All calculations were carried out in R (http://www.r-project.org). The IM method was performed using the scanone function with the “imp” option in R/qtl (Broman et al. 2003).

RESULTS

Simulation results:

The results from a single simulation are shown in Figure 1 (results are representative of those observed in the other 19 simulations). The top graphs show results from psMOM and the bottom graphs show those from IM. The left graphs demonstrate the average linkage evidence -posterior probabilities in psMOM and LOD posterior probabilities in IM; and the right graphs show transcript-specific HPD regions.

Figure 1.—

Plots of average linkage evidence (left) and transcript-specific linkage evidence (right) from one simulated data set (results are representative of the other 19 simulations). The top left graph shows results from psMOM (and MOM) in dashed red (and solid black) lines; the bottom left graph from IM (and transcript-specific marker regression). MOM (marker regression) refers to psMOM (IM) applied only at genotyped markers. The right graphs show transcript-specific HPD regions (in red) from psMOM (top) and IM (bottom). The true eQTL positions are indicated by “< >” on the x-axes; chromosomes 1–4 are delineated by dotted vertical lines.
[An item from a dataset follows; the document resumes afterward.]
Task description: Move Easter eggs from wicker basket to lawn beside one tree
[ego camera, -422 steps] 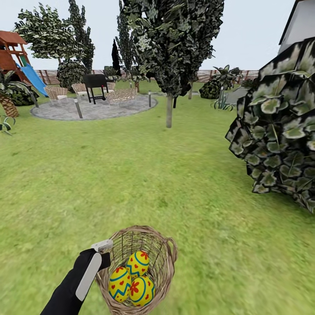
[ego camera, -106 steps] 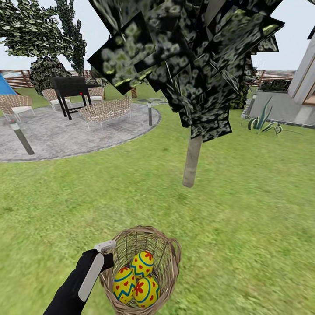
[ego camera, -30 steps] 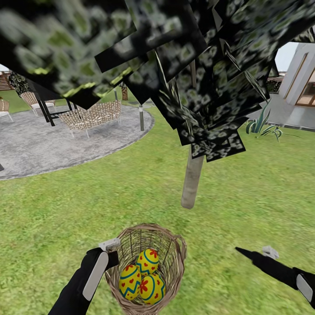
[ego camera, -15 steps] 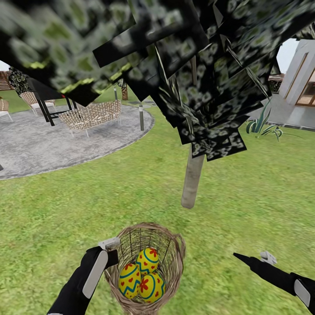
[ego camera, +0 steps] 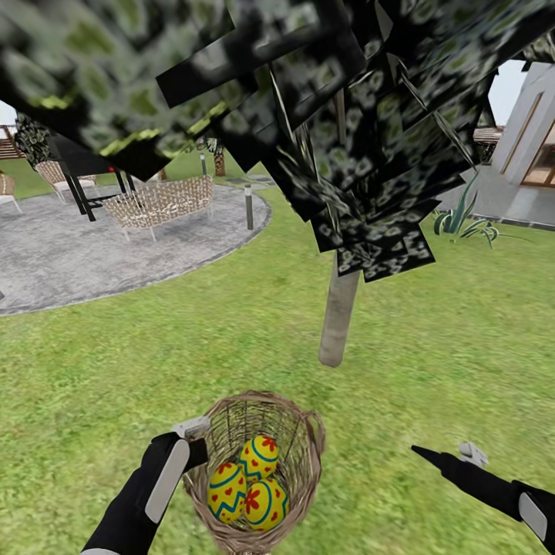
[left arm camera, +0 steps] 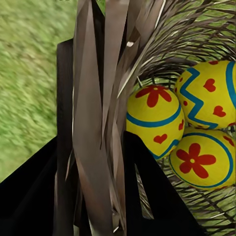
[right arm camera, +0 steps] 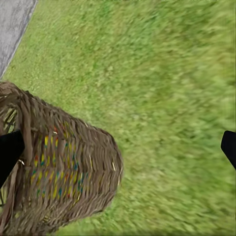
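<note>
A round wicker basket [ego camera: 258,470] sits low in the head view over the lawn [ego camera: 432,339], with three yellow eggs [ego camera: 248,484] inside, painted with red flowers, hearts and blue zigzag bands. The left gripper [ego camera: 193,438] is clamped on the basket's rim, one finger inside and one outside. The right gripper [ego camera: 451,456] hovers over grass well to the basket's right, its fingers spread wide with nothing between them. A tree [ego camera: 339,312] with a pale trunk stands just beyond the basket. A gravel patio [ego camera: 69,254] with wicker chairs lies farther left. No writing or labels are readable.
</note>
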Tool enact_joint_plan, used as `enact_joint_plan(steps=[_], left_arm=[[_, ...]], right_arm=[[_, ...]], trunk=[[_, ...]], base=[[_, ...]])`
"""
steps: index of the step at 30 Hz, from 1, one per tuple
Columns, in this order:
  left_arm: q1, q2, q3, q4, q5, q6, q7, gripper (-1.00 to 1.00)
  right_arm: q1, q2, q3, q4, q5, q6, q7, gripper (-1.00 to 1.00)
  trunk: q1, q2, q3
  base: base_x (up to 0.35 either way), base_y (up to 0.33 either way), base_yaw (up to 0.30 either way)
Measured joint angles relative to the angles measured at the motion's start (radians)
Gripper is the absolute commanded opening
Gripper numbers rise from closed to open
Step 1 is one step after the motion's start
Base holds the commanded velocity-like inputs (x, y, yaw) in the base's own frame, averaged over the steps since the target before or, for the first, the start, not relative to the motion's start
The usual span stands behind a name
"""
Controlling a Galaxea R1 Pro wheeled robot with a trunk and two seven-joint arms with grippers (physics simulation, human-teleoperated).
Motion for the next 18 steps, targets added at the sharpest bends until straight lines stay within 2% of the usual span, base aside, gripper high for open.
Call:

From the average linkage evidence shown in the left graphs, the two approaches considered are very similar: they each identify the regions for the single eQTL on chromosome 1 and the two unlinked eQTL on chromosome 3. Both MOM and marker regression miss the two linked eQTL, identifying a wide peak only in the middle region of chromosome 2. The interval-mapping approaches (psMOM and IM) further refined the eQTL underneath this wide peak.

Differences between the approaches are more pronounced when transcript-specific linkage evidence is considered. As shown in the right graphs of Figure 1, psMOM precisely identifies the eQTL correctly for most of the mapping transcripts. In contrast, the regions surrounding the IM identifications are relatively wide. This result could be due to the way the LR normalization was done, to the fact that information shared across transcripts is not accounted for, or to both. To test the former, instead of HPD regions constructed from LOD posterior probabilities, we considered confidence intervals constructed using 1.5-LOD drop intervals around the peak LOD score. As detailed in the Implementation of IM section, this procedure favors IM. Even so, the approach still provided very imprecise estimates of eQTL location, much worse than those shown in Figure 1, and we do not recommend this in practice.

The results for this single simulation hold across simulations as shown in Tables 1–3. Table 1 reports power at varying thresholds averaged over 20 simulated data sets for each eQTL and each chromosome. For low thresholds, power is similar for both approaches, with psMOM showing slightly higher power. Table 2 shows that FDR from psMOM is well controlled for the three chromosomes. The level stays the same under different thresholds. On the other hand, the FDR from IM is quite high at the 0.1 cutoff point; it decreases with increasing threshold, but with reduced power. Table 3 shows the specificity calculated over an average of 20 simulated data sets. The specificities are very similar for both approaches and they are satisfactory.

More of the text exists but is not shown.